The numbers on the map aren’t good. Neither are the colors which show counties that were well on the way to being COVID-free in late May are anything but as of late July.
And that’s a concern with the start of the 2021-22 school year just around the corner.
All four area school districts resume instruction next week – Wayne on August 11, Purcell and Lexington on August 12 and Washington on August 13.
Superintendents and school boards are left to make some tough judgment calls.
Dr. Sheli McAdoo, Purcell superintendent, said the plan is to “start school as normal as possible.”
“The vast majority of our staff have completed vaccination which makes this year better from that standpoint,” she continued. “We will continue to deploy our mitigation strategies of cleaning, hand washing protocols, social distancing and encouraging masks in areas where this is not possible.”
McAdoo noted state law doesn’t allow for mandating masks unless there is an emergency order from Gov.
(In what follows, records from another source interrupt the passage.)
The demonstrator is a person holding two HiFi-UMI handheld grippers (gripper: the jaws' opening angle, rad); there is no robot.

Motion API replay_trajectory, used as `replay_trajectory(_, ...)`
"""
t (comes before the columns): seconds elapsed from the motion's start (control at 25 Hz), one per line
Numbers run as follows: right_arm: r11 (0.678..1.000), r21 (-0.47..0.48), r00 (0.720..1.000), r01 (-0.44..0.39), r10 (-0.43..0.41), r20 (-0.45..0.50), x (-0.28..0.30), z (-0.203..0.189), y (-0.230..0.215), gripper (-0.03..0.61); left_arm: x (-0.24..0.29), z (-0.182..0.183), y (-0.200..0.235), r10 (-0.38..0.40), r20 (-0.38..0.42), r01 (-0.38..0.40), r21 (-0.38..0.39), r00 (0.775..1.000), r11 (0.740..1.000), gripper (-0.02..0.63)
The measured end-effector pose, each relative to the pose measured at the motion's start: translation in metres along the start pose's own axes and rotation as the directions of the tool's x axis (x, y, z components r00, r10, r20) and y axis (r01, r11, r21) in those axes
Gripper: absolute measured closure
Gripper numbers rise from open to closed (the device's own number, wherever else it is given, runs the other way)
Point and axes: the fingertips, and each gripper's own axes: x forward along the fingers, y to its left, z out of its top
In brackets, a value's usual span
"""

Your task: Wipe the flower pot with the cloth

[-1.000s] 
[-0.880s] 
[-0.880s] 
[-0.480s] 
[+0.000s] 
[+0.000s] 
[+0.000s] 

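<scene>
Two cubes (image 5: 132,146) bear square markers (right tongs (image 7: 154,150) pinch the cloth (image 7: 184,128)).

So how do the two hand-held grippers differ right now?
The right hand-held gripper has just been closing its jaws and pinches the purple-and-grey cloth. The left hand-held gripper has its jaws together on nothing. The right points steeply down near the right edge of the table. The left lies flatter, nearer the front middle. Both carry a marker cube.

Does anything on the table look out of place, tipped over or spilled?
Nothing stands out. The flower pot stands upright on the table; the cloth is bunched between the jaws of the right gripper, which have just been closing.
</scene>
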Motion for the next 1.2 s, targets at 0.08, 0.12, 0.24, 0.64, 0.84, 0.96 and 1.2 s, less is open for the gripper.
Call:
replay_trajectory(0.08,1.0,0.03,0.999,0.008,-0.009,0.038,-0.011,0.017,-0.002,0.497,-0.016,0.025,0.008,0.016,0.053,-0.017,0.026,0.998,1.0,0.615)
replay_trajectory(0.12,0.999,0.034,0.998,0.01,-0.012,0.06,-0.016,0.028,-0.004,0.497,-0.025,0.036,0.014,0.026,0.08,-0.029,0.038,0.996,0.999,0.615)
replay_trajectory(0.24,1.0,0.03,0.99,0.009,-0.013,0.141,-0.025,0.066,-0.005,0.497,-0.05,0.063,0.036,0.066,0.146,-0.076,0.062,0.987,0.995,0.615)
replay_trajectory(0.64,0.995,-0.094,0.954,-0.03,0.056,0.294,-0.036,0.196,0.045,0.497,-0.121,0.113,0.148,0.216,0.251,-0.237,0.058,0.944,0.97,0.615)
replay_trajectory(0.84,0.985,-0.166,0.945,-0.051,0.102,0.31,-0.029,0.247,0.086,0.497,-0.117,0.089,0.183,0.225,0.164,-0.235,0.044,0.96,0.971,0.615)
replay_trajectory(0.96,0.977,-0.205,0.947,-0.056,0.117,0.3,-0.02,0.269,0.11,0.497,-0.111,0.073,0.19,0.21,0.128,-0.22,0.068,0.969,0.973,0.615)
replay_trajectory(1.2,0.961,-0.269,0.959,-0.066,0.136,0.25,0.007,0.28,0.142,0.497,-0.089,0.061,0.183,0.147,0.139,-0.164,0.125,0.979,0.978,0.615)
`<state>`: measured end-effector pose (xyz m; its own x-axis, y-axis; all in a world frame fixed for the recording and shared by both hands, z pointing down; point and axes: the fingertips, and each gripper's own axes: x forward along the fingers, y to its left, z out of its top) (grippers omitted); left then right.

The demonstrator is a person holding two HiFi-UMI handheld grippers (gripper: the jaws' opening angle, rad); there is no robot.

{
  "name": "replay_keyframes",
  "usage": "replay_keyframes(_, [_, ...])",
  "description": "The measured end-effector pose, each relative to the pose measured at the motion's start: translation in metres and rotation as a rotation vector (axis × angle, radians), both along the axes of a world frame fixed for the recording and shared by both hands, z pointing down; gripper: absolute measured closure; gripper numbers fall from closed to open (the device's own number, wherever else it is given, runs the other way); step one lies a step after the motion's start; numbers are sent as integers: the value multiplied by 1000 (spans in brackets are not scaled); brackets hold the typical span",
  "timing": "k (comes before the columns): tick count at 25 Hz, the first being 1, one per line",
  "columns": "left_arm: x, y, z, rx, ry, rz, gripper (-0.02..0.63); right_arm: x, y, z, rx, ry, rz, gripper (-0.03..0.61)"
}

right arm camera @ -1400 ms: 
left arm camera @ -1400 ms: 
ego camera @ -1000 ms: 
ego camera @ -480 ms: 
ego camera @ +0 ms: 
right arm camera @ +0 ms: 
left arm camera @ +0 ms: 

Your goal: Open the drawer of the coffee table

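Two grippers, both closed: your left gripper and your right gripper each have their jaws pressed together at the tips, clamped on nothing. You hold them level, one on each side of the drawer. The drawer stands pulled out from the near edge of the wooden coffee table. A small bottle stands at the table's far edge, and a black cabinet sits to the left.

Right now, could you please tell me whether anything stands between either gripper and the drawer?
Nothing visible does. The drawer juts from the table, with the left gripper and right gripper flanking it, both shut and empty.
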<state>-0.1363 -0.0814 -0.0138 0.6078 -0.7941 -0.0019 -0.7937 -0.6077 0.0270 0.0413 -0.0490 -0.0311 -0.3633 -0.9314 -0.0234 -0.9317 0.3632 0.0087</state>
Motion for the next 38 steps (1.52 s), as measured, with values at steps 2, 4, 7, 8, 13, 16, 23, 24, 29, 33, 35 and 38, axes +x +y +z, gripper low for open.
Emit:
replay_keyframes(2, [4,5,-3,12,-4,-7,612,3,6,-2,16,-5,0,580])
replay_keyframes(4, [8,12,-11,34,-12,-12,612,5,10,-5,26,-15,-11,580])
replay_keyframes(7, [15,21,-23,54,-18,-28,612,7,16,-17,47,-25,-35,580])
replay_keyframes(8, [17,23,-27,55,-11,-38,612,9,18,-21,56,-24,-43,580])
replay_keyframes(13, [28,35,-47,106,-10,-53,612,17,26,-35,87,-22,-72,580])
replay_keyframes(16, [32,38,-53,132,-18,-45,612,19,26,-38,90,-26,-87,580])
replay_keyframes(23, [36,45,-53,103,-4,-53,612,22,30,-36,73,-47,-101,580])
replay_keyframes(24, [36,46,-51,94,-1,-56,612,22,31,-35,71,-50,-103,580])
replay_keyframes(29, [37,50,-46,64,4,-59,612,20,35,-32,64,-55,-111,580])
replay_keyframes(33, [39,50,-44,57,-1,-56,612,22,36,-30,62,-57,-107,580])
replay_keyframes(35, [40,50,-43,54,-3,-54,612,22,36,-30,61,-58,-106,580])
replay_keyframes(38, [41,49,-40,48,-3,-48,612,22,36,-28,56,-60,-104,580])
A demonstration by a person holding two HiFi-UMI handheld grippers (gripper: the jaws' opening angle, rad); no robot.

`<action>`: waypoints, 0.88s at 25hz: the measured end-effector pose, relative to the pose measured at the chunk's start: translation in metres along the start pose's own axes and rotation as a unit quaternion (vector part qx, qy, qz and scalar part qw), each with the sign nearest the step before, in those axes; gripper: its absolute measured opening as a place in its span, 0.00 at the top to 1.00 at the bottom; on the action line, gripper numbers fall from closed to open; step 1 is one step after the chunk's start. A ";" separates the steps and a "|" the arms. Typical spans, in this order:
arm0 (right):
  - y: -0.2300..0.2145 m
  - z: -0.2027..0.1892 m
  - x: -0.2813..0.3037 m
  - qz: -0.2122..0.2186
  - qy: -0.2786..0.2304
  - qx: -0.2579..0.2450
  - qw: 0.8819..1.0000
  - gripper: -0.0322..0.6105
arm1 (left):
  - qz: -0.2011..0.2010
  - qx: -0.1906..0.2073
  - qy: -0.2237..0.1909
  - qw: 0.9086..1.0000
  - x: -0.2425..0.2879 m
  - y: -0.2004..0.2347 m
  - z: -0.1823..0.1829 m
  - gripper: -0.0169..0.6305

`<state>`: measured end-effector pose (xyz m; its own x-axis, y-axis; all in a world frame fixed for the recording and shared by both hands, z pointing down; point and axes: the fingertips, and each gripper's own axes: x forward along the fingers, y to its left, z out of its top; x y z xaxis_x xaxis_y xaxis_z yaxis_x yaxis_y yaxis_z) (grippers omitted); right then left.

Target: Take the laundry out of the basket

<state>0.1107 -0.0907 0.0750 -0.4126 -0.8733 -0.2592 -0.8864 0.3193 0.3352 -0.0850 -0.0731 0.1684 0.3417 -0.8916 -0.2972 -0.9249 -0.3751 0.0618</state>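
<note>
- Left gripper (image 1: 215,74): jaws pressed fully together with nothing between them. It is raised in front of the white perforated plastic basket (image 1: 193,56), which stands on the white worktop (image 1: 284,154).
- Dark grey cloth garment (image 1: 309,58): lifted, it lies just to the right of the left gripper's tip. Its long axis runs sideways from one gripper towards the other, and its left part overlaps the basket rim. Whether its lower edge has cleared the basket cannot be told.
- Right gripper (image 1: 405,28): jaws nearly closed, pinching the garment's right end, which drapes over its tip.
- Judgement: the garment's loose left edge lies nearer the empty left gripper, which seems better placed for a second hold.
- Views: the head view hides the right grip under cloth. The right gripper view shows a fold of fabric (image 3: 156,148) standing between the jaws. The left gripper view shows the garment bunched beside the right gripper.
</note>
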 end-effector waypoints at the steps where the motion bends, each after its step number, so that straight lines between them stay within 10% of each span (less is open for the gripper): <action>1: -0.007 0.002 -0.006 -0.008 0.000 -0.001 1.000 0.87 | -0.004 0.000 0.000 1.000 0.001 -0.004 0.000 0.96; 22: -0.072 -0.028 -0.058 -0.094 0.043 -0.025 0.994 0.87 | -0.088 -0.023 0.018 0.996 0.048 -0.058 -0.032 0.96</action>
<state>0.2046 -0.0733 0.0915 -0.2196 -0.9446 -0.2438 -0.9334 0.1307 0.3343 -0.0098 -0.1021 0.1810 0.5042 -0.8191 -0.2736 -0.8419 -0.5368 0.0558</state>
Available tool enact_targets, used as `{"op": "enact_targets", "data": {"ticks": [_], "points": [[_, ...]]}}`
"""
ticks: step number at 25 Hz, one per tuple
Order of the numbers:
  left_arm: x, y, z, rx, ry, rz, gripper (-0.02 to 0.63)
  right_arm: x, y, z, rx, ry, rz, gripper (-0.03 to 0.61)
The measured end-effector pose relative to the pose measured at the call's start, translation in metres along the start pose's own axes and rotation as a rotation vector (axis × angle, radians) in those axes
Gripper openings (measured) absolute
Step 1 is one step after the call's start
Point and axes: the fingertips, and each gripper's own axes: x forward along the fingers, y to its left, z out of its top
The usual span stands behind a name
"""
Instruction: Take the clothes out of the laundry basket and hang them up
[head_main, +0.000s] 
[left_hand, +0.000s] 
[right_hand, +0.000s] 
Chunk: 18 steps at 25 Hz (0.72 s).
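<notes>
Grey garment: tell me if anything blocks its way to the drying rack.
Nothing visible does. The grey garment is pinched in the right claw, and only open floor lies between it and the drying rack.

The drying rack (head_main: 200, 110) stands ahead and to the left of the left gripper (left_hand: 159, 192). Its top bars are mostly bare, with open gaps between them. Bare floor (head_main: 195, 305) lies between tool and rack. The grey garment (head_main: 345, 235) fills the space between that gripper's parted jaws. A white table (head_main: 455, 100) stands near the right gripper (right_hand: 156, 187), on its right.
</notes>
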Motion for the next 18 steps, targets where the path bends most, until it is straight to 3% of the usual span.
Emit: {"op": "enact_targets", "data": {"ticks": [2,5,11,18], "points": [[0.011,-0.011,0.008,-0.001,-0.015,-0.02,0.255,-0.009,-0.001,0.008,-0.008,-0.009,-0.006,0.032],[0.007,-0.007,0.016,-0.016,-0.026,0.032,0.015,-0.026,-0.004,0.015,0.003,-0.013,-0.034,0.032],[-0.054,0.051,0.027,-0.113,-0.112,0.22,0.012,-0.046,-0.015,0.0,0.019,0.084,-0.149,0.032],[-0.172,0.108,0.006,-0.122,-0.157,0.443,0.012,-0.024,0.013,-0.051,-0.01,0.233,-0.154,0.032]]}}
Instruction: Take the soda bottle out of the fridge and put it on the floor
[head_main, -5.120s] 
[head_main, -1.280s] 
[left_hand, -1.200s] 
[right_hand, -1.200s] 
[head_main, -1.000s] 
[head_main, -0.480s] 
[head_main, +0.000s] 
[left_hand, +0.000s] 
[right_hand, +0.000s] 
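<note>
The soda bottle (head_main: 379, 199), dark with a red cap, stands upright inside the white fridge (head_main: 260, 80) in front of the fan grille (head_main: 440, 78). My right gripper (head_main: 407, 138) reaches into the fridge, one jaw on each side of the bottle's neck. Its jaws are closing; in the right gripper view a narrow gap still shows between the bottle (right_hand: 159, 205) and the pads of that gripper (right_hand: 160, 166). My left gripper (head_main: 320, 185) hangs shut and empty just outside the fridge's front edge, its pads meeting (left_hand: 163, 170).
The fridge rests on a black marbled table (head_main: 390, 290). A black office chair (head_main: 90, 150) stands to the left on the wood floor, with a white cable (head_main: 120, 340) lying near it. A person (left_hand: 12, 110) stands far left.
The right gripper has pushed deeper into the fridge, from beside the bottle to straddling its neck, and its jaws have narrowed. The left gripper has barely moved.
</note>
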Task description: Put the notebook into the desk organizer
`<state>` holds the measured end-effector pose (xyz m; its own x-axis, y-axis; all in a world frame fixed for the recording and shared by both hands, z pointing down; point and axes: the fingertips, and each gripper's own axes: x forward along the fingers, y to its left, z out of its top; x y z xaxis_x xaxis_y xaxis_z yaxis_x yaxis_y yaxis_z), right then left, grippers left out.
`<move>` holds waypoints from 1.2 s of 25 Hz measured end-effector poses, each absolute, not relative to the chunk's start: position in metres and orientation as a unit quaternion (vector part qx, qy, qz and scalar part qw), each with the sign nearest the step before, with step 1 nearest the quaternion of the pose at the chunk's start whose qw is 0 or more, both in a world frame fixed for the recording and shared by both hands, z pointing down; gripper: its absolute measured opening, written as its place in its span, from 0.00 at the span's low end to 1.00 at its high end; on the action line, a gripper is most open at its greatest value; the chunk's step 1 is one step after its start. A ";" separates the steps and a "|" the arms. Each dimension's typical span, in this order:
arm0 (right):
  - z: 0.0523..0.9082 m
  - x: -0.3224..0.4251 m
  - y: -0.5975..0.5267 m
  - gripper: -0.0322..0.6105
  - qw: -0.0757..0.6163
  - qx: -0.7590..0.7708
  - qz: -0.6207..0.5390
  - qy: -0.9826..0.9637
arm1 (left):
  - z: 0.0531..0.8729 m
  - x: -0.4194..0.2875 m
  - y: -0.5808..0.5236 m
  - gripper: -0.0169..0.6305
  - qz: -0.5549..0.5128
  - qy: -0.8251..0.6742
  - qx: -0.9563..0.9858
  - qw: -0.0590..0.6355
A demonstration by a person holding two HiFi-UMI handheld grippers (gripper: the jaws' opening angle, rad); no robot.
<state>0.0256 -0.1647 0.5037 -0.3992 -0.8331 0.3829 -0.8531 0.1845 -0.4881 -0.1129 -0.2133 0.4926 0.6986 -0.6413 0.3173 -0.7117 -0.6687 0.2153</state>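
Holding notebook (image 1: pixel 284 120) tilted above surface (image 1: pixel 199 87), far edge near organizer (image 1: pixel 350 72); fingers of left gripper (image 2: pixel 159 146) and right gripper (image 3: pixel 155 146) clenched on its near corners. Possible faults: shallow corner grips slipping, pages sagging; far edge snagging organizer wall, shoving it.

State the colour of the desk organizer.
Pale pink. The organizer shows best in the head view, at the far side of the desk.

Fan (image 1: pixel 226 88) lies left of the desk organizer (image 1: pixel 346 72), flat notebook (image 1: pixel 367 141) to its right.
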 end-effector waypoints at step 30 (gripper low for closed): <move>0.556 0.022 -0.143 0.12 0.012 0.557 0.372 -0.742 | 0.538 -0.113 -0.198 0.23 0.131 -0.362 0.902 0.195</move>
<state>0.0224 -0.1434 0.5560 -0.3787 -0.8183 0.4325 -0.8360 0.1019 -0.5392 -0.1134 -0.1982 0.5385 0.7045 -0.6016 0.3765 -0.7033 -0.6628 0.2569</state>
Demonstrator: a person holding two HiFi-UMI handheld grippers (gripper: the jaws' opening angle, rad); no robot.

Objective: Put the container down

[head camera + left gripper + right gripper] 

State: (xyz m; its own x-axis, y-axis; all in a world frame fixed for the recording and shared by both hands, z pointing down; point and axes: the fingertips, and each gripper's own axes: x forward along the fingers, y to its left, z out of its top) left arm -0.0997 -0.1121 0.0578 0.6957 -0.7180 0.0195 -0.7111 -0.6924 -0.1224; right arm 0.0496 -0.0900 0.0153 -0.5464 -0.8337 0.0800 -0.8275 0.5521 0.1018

Kevin Stitt – something she doesn’t anticipate.
“So we will make masks available for anyone that wishes to utilize them,” she said. “We will provide a virtual learning option as we did last year. Our goal will be to remain in school with no to little interruptions of in-person learning.”
For their part, parents, students, teachers and staff are all ready to get back to school.
“Fall activities have begun to practice and we are encouraging good mitigation techniques for everyone,” she said. “Several of our students aged 12 and up have received the COVID vaccine which allows them to not have to quarantine if they are identified as a close contact.”
The district is asking staff to protect students and themselves by following the mitigation protocols. Masking is encouraged in cases where social distancing isn’t possible. McAdoo said this applies “whether they are vaccinated or not.”
McAdoo expressed gratitude to the McClain County Health Department for serving as an “easy option for student vaccinations for back-to-school, as well as COVID vaccines if requested.”
Navigating the first 1-1/2 years of the pandemic took tons of planning and cooperation from countless people.
The list includes CDC, State Department of Health, State Department of Education, city and county emergency management, the Oklahoma State School Board Association and Cooperative Council of School Administrators.
McAdoo also looks to the district’s board of education, administrators, teachers, students, parents and community members.
“Their input is critical and has been very helpful in navigating the pandemic,” she said. “There is no doubt that it has been a team approach.”
While there are some residuals of COVID from last year and dealing with the Delta variant this year, McAdoo believes the district is “better prepared” with vaccinations and “has protocols that we know are effective if used correctly.”
“We are looking forward to the new school year and welcoming our students back,” she said.
Wayne superintendent Toby Ringwald anticipates “business as usual” when classes resume.
“We will be recommending but not requiring masks or quarantine,” he said. “We will, however, encourage parents to keep their students at home if they are not feeling well.”
Virtual learning will be offered again, but Ringwald expects most instruction will be in-person.
“Obviously, all of this is subject to change if any mandates come down from the state health department,” he continued. “We will address situations as they come and we will follow all mandates that are passed down to us from a state level.
“Our community is ready to have normal school again, and that is what we plan to do this year. The overwhelming response I received last year was to keep our doors open, and we did not have to shut school down due to COVID at any time.”
Superintendent Chad Hall said Lexington Public Schools will continue to weigh local conditions and how they might affect school operations.
“Our priority will always be on safety balanced with personal responsibility to the extent possible,” he said, adding recommendations regarding personal protective measures are “always echoed as best practices.”